Cloud Security Risks

  • Secure data transfer – Since all of the traffic travelling between your network and whatever service you’re accessing in the cloud must traverse the Internet, make sure your data is always travelling on a secure channel and encrypt and authenticate using industry standard protocols, such as IPsec (Internet Protocol Security).
  • Secure software interfaces – The Cloud Security Alliance (CSA) recommends learning how providers integrate security throughout its service stack, from authentication and access control techniques to activity monitoring policies.
  • Application and Process –The cloud providers must practice secure development processes, including image provenance, licensing and usage control.
  • Secure stored data – Your data should be securely encrypted when it’s on the provider’s servers and while it’s in use by the cloud service.
  • Network, Server and Endpoint – All tenant domains need to be properly isolated and are protected from leakage from one tenant domain to the other.
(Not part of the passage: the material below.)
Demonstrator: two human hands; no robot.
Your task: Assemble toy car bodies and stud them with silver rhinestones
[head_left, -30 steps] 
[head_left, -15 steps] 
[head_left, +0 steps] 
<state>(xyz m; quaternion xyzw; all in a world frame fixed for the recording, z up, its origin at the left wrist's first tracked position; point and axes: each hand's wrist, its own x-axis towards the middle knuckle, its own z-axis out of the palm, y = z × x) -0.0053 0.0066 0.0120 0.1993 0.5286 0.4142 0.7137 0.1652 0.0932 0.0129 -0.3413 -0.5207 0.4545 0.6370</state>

This calls for trusted virtual domains and policy-based security zones with capabilities like intrusion detection and prevention systems to be built into the environment.
  • Denial of Service – All parties must agree on their responsibilities to review data and perform reviews of internal and internet-based denial of service (DoS) or distributed denial of service (DDoS) attacks.
  • Physical Infrastructure – As with any datacenter or work environment the provider’s infrastructure, including servers, routers, storage devices, power supplies, and support operations, should be physically secure.
  • User access control – Data stored on a cloud provider’s server can potentially be accessed by an employee of that company, and you have none of the usual personnel controls over those people.
  • Data separation – Every cloud-based service shares resources, namely space on the provider’s servers and other parts of the provider’s infrastructure. Hypervisor, or virtual machine manager (VMM), software is used to create virtual containers on the provider’s hardware for each of its customers, which should include data encryption to prevent access across virtual containers.